'''

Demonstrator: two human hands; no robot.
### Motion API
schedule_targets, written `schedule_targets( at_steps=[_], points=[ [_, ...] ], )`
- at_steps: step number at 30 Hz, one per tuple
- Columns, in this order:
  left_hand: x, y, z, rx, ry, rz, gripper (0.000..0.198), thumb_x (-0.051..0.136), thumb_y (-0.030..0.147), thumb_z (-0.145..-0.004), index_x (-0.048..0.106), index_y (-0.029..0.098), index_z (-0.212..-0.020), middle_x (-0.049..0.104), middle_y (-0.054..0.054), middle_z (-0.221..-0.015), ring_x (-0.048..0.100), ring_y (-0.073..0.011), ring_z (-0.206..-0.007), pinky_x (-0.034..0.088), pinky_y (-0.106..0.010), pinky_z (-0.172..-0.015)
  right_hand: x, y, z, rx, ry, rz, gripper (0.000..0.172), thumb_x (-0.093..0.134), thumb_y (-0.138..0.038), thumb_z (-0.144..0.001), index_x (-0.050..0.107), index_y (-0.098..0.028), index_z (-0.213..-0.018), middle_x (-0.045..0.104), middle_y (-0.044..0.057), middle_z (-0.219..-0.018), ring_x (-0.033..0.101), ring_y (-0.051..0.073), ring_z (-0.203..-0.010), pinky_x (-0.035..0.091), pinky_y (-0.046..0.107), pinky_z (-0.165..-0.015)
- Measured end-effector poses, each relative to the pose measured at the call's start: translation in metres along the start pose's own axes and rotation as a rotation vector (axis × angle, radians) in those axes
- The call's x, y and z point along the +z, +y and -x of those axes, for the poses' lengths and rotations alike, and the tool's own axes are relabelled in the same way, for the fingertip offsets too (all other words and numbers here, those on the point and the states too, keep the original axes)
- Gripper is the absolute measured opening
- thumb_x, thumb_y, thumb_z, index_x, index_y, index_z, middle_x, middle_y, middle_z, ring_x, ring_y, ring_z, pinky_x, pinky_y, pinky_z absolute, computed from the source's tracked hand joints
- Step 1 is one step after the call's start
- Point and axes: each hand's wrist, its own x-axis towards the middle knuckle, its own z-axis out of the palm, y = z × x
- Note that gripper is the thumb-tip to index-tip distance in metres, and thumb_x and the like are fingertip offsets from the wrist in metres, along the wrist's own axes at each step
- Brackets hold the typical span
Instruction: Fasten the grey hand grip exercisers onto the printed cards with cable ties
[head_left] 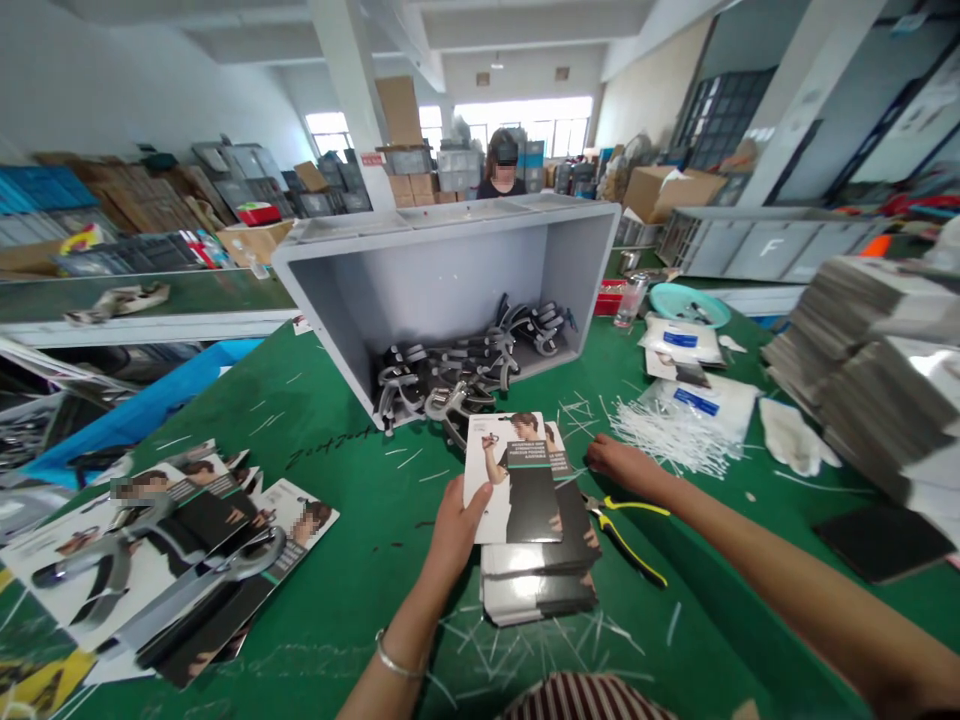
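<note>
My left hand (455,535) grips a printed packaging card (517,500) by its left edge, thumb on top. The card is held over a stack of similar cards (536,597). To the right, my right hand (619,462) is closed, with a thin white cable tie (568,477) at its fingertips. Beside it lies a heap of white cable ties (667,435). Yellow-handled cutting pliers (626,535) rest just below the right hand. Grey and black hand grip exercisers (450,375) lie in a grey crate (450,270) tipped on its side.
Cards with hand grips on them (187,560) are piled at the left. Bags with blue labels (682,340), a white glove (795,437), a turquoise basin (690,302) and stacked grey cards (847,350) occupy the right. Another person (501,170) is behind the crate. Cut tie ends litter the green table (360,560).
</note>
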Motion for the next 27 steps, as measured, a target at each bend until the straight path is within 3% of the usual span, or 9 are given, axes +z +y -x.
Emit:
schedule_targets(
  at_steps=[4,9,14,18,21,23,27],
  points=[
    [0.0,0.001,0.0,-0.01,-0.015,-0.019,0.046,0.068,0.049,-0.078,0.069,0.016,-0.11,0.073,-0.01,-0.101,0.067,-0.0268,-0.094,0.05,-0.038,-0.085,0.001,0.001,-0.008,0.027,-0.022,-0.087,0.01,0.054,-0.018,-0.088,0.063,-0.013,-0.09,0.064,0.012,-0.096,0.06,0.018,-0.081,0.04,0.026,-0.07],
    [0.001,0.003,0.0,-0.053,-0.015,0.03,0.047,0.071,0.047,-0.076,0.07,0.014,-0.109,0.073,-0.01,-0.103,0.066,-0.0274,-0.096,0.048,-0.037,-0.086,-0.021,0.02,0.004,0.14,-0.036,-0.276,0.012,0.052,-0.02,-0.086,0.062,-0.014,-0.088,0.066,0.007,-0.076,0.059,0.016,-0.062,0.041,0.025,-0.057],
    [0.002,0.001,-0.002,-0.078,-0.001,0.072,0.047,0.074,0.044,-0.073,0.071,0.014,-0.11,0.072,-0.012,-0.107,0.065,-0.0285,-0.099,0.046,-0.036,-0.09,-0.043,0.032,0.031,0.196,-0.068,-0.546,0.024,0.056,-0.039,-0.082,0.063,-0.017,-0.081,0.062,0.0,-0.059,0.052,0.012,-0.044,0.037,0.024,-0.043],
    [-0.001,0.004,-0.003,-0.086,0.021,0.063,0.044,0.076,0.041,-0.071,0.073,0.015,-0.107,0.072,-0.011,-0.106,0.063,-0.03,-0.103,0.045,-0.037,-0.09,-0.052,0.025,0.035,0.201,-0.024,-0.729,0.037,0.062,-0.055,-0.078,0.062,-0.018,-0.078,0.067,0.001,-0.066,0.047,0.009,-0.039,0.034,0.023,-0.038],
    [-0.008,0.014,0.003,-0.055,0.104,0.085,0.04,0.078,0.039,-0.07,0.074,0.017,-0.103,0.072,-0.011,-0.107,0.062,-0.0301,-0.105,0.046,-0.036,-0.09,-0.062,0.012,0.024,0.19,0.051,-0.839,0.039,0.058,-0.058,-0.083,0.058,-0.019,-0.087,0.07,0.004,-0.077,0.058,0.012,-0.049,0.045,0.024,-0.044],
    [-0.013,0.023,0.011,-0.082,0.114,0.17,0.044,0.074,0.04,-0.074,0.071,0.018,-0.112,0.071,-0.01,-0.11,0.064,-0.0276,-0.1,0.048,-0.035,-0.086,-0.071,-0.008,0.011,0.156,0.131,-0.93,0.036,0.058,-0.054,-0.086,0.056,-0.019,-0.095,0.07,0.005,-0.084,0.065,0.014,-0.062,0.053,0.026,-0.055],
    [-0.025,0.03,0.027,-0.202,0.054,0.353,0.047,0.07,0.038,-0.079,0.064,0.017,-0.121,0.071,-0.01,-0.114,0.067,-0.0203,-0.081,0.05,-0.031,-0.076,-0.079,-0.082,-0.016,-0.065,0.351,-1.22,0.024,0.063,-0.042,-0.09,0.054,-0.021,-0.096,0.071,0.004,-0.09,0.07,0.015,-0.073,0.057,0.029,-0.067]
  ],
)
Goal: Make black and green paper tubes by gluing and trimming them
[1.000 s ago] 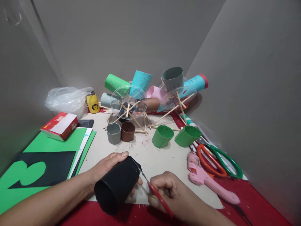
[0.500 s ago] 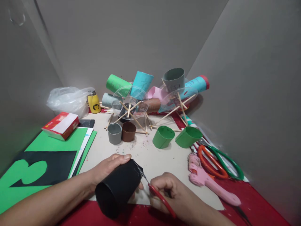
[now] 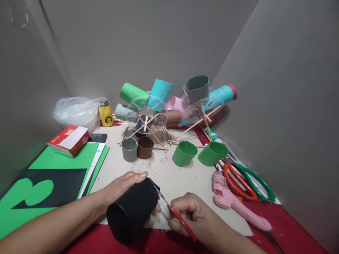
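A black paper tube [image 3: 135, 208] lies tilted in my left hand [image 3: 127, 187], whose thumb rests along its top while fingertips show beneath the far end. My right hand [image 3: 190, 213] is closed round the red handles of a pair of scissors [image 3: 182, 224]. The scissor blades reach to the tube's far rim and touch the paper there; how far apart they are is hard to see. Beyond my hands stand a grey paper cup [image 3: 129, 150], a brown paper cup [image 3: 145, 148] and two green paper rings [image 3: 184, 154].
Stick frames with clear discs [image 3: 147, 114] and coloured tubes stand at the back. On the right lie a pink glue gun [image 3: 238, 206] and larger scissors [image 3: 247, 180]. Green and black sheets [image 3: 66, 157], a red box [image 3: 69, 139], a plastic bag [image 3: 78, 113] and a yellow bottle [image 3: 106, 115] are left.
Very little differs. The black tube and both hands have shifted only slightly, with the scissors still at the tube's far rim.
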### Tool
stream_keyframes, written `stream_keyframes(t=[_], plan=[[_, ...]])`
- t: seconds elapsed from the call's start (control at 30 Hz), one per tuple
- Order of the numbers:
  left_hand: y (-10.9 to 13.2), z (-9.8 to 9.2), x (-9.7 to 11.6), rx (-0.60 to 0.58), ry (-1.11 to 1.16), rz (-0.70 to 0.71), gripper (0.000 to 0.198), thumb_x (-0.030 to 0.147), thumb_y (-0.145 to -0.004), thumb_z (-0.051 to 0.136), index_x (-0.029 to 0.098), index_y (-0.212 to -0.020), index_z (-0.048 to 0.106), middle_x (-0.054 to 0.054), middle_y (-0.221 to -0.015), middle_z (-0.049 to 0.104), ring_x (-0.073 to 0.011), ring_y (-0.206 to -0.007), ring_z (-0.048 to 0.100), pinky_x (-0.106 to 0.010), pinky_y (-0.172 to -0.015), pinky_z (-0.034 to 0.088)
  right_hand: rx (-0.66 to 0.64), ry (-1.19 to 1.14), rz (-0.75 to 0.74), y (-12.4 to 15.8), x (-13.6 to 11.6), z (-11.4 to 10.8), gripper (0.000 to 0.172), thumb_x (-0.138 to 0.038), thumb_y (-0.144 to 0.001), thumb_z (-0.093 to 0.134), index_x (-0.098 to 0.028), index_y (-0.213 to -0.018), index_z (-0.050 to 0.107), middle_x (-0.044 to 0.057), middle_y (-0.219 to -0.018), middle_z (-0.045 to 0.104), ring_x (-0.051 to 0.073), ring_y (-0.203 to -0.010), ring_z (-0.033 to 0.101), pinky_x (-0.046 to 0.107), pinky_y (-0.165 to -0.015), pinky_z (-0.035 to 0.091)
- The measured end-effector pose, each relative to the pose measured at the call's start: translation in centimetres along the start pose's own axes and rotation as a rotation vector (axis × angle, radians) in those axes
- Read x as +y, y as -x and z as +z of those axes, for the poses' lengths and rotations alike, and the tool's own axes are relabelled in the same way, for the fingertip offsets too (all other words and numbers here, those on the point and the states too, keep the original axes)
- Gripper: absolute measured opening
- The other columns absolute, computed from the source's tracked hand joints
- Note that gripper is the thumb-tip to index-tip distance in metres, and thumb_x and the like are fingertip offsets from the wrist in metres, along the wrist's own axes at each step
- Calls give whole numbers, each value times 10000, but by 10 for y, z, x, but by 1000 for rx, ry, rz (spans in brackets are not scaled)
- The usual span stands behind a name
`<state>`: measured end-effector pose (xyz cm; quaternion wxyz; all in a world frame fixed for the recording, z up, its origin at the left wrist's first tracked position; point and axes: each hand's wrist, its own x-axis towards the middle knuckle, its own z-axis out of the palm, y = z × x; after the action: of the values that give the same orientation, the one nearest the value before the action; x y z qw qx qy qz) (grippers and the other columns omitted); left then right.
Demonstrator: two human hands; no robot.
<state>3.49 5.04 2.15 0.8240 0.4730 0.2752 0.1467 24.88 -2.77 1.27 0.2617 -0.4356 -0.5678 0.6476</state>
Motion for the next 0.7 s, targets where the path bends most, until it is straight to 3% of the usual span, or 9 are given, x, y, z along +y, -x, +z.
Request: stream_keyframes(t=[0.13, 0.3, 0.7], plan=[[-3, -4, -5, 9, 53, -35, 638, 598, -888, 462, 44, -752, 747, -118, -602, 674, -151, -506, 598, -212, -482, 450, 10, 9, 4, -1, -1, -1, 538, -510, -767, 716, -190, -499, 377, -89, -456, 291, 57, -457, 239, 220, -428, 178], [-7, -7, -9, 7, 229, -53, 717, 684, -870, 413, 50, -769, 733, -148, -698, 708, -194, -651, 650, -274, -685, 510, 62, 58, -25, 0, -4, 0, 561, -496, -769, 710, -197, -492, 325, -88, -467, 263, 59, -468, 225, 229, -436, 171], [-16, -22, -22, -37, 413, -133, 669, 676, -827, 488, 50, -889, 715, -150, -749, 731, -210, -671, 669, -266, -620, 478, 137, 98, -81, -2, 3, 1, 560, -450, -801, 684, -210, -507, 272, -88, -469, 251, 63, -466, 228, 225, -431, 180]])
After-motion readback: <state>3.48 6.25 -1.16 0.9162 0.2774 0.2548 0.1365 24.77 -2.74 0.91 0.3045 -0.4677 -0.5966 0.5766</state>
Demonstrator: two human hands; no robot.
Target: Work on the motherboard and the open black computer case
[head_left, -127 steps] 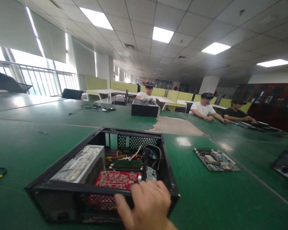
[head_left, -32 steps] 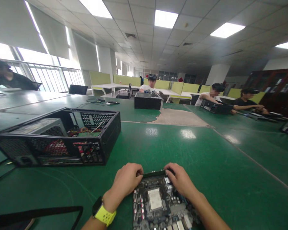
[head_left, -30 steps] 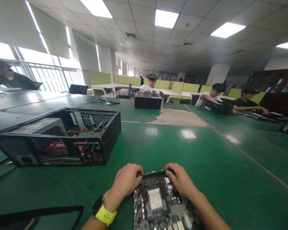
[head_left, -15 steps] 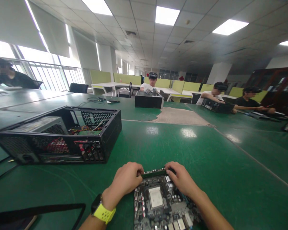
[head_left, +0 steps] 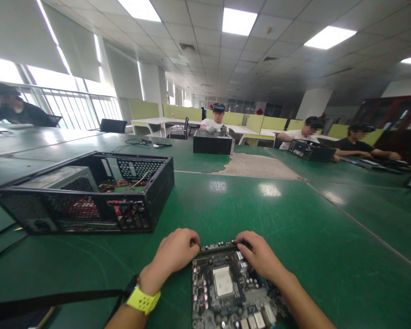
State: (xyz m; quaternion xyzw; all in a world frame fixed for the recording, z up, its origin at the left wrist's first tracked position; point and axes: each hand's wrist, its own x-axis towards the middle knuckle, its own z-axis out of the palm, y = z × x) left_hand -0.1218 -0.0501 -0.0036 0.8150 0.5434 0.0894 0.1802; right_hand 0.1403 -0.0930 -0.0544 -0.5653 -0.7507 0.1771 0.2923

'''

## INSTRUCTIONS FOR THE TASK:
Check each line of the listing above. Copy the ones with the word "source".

## RESPONSE TO THIS TASK:
- thumb_x, thumb_y, thumb_z, index_x, index_y, index_z, middle_x, middle_y, middle_z, ring_x, ring_y, ring_z, pinky_x, pinky_y, pinky_z absolute, computed from the source's tracked hand joints
- The other columns absolute, computed from the source's tracked hand joints

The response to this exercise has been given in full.